Doentes relatam que ainda há médicos que não os encaminham para tratamento da obesidade, aconselhando apenas a “comer menos e mexer-se mais”, agravando um problema de saúde pública, com custos diretos anuais superiores a 1,14 mil milhões de euros.
O alerta foi feito hoje à agência Lusa pelo presidente da Sociedade Portuguesa para o Estudo da Obesidade (SPEO), José Silva Nunes, a propósito do Dia Nacional da Luta Contra a Obesidade, que será assinalado no sábado.
Questionado se a falta de médicos de medicina geral e familiar nos cuidados de saúde primários pode ser um entrave ao início do tratamento, o endocrinologista afirmou “claramente que sim”, mas sublinhou que “a barreira ainda é maior” se o médico não reconhecer a obesidade como uma doença.
“Tenho alguns doentes que reportam isso, que tiveram dificuldade que o médico os encaminhasse para tratamento, seja cirúrgico, seja não cirúrgico, porque o que lhes era dito é que tem que comer menos e mexer-se mais”, contou.
José Silva Nunes lamentou que não haja “um reconhecimento da base neurobiológica da obesidade por muitos profissionais de saúde, médicos e não médicos”.
“Obviamente que a dificuldade de acesso aos cuidados de saúde primários é uma barreira, mas mesmo havendo essa acessibilidade, é importante que o profissional de saúde (…) reconheça que [a obesidade] é mesmo uma doença e que depois trate o doente”, precisou.
“Se não tem meios para tratar, deve encaminhar essas pessoas para tratamento.
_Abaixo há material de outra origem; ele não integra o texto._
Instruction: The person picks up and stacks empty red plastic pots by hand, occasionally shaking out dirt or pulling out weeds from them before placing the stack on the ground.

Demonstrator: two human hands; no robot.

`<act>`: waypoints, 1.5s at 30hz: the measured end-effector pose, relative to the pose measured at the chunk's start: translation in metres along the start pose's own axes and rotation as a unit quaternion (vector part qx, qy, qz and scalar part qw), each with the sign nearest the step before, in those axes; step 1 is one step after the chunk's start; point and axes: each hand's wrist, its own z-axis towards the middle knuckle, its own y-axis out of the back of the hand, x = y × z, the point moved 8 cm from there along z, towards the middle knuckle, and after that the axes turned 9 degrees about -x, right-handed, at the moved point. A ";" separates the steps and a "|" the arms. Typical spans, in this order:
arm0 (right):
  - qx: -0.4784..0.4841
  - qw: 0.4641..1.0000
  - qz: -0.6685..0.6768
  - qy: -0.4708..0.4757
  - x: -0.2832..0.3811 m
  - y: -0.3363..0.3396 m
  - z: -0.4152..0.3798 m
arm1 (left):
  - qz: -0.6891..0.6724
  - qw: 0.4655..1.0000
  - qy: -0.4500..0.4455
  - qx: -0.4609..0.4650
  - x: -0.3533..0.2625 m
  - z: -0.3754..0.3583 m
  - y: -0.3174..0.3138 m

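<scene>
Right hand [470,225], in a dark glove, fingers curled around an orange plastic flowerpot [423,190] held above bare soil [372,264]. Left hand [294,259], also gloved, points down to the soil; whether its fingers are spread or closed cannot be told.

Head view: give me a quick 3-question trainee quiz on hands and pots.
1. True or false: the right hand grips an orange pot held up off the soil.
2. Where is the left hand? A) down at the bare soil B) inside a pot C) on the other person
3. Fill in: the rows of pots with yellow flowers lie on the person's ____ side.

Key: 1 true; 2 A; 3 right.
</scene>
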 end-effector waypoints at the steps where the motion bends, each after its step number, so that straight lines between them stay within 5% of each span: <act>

Agora, o que não podemos é fechar os olhos a este problema, não reconhecendo a existência desta doença e deixando que estas pessoas continuem sem tratamento”, alertou.
O especialista adiantou que há um esforço para melhorar o acesso ao tratamento, com o lançamento, ainda este ano, do percurso de cuidados integrados da pessoa com obesidade da Direção-Geral de Saúde, que definirá o modelo de atendimento e de seguimento do doente nos cuidados de saúde primários e hospitalares.
Alertou, por outro lado, para o aumento da prevalência da obesidade, com “uma repercussão brutal em termos da saúde global das populações”, uma vez que é fator de risco para mais de 200 doenças, entre as quais cardiovasculares, cancro e respiratórias.
“Apesar de todas as medidas tomadas em termos de prevenção, a realidade nacional e internacional é que se trata de uma doença cuja expressão não para de aumentar, o que cria um problema grave em termos dos sistemas de saúde”, afirmou.
Sublinhou que a prevenção é “uma arma extremamente importante”, mas “falha muitas vezes e quando falha surge a doença” que é necessário tratar, representando “um peso grande nos sistemas de saúde”.
”Temos agora fármacos que são muito mais potentes para tratar a obesidade, mas são caros e não são comparticipados, limitando grandemente a acessibilidade das pessoas que padecem desta doença a um tratamento eficaz”, lamentou.
Embora reconheça os custos desta comparticipação para o Estado, defendeu que, a médio e longo prazo, terá benefícios em termos de custo-efetividade, sendo necessário dar “o primeiro passo”.
“A cirurgia, apesar de tudo, o SNS ainda providencia a custo zero. É verdade que há longos tempos de espera, mas há uma luz ao fundo do túnel. Em relação aos fármacos, não havendo comparticipação (…) é mesmo a impossibilidade no atingimento dessa arma terapêutica”, assinalou.
José Silva Nunes realçou os elevados custos que comporta tratar a obesidade, mas não a tratar implica também “custos extremamente elevados”, em termos de todas as outras doenças que advêm da obesidade.
Segundo o estudo Custo e Carga da Obesidade, publicado no final do ano passado, a obesidade e a pré-obesidade representam um custo direto anual de 1,14 mil milhões de euros em Portugal.
“Até do ponto de vista económico, a obesidade tem um impacto brutal, correspondendo a muito perto de 6% dos gastos em saúde”, realçou José Silva Nunes.
Em 2022, o excesso de peso afetava 37,3% da população adulta portuguesa e a obesidade 15,9%.